Actually, They Waited Quite a While ...


Day 353 - Five More Sets of "Three Little Words"

Daily Kup (My Life in Transition)
Kollege Kid is home for Spring Break. The floor of her room has disappeared under laundry and large, mysterious bags. Her car rumbled into the driveway at 1:30 PM; she reported to work back at the pizza restaurant at 2. "Hi." "Bye."

Please notice little changes in the blog's format. Bigger changes and new artwork coming soon to push the blog to the next level.

Latest Job Openings

Dalai Lama (Winner of the award for the best resignation letter of all time)
Spokesduck for Aflac insurance (Gilbert Gottfried fired for tweets)

One More Reheat

Last week on Day 346, I reposted the inspiring message of Dr. Alan Zimmerman on the topic of ten three-word-phrases that are key to establishing and maintaining personal and business relationships. He presented the first five of the ten critical phrases last week. Reposted below are the remaining five.

It's a longer post but, like eating your vegetables, it's colorful and you know it's good for you.


Dr. Zimmerman's TUESDAY TIP:

Words that soak into your ears are whispered ... not yelled.

Dr. Alan Zimmerman's Personal Commentary:

A man was going door to door, soliciting donations for a local charity. When he came to the door of a preacher and asked him for money, the preacher said, "I'm sorry. I'm just a poor preacher." The solicitor replied, "I know. I heard you preach last Sunday."

In a similar sense, some people are poor communicators. They don't know how to build rapport, show respect, and gain the trust of others. They don't know how to motivate others to give their very best, and they don't know how to elicit their full and willing cooperation.

Of course, I teach all those things in my keynotes and seminars on "The Leadership Payoff: How The Best Leaders Bring Out The Best In Others ... And So Can You." You can read all about it click here. But to get you started, you need to learn and appropriately use the ten, magical, three-word phrases. I gave you five of them last week. Let's go through the other five right now.

6. I thank you.
Gratitude is exquisite. And those who express a great deal of gratitude always seem to have the most friends, the best friends, and the closest friends ... versus those who take people (and what they do) for granted. In fact, I would wager to say that the people who have the smallest, most constricted circle of friends are those who do not have an attitude of gratitude. They seldom say, "I thank you."

As I've traveled and spoken around the world, I've learned that these three words might be the most important words for me to share with others, especially if I learn to speak to them in their language. These three words have brought out smiles, started relationships, and opened doors to business opportunities that might not have come about any other way. The secret is to be genuinely thankful and genuinely humble when you say these three words.

As the famed basketball coach John Wooden taught me, "Talent is God given; be humble. Fame is man-given; be grateful. Conceit is self-given; be careful."

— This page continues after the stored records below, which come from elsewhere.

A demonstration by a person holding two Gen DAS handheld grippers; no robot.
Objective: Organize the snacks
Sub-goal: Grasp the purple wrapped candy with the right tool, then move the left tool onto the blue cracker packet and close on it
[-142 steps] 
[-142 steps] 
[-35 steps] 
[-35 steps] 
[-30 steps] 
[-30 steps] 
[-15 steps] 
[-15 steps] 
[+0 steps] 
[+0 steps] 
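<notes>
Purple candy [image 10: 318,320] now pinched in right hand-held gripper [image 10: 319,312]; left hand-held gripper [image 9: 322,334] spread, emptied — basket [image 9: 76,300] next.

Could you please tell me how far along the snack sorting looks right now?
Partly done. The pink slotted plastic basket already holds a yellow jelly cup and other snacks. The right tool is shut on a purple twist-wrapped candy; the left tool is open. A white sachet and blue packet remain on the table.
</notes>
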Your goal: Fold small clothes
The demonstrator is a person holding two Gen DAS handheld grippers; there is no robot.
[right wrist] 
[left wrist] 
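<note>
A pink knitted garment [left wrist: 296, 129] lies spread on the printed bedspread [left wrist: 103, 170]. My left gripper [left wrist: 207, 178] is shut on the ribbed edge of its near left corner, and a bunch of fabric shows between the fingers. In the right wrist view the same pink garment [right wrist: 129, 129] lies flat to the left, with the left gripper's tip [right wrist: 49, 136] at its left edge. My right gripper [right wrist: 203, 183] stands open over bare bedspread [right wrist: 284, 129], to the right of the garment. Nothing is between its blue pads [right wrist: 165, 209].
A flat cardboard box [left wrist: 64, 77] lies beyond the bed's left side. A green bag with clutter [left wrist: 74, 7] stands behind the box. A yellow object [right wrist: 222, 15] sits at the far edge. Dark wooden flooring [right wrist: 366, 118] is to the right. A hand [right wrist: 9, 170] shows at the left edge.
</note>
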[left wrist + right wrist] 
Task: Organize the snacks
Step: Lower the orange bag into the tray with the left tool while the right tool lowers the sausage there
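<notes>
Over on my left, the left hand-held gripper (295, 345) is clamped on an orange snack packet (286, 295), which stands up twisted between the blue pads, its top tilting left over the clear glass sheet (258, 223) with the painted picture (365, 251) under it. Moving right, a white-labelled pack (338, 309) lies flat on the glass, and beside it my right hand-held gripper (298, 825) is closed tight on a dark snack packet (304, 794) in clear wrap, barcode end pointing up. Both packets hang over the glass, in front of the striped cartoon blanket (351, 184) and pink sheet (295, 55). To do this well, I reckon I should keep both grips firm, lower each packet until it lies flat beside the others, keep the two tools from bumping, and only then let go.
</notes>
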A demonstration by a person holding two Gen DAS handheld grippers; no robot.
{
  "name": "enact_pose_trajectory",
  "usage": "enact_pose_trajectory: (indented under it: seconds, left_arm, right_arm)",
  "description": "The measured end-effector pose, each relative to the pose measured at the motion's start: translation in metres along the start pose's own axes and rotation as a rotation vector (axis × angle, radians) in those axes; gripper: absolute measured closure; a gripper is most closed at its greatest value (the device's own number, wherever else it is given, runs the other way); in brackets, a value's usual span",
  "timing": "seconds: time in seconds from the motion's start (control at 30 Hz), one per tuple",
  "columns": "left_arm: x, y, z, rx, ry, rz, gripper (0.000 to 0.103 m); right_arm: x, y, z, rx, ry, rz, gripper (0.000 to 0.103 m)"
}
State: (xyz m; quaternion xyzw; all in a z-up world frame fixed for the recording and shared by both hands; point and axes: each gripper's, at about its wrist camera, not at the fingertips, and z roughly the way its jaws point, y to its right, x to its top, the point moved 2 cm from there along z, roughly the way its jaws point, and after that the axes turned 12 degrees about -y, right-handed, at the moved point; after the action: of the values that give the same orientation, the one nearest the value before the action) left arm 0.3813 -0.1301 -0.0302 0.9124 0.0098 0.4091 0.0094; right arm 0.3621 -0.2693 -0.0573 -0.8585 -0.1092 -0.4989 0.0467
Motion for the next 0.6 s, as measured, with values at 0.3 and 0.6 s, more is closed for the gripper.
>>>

Not too long ago, I received these three words ... "I thank you" ... from Father Philip Chircop, a Jesuit priest from the island of Malta in the Mediterranean Sea. He wrote, "I have been reading your 'Tuesday Tip' for many years, and your tips have often informed and reformed me as I deliver retreats. So I am taking some time to send you this short note as I hold you deep in my heart, with deep gratitude, for the gift that you are to so very many people." He went on to say: "May your day be blessed, May your words be blessed, May your dreams and desires be blessed, May your life be blessed, and May this present moment be blessed."

His words made a profound impact on my life. Go out there and tell people "I thank you." It's one of the greatest of all motivational phrases and one of the surest relationship builders.

7. Count on me.

You've heard the old saying, "A friend walks in when others walk out." It's true. Loyalty is an essential ingredient of any true friendship. It's the emotional glue that bonds people together. When troubles come, a good friend is there ... indicating you can "count on me." But it's also a key ingredient in any successful business. They have loyal customers ... because they can count on that business and the people in that business.

This magical three-word phrase is all about MATURITY, dependability, integrity, and keeping one's word.

By contrast, the IMMATURE have excuses for everything. They are the chronically tardy, the no-shows, the gutless wonders who fold in crises. Their lives are a maze of broken promises, unfinished business, and former friends and customers.

In a world with so many "immature" people, we desperately need people who say "Count on me" and mean every word of it. None of us want to be in surgery and hear the doctor say something like, "Save that. We may need it for the autopsy ... Did anyone see where I left my scalpel? ... Oh oh. I think I just removed the wrong organ ... or ... I forgot. Why did we open this guy up again?"" No, we want a doctor we can count on. Peter Marshall, the former Congressional clergyman, made it quite clear. He said, "Small deeds done are better than great deeds planned."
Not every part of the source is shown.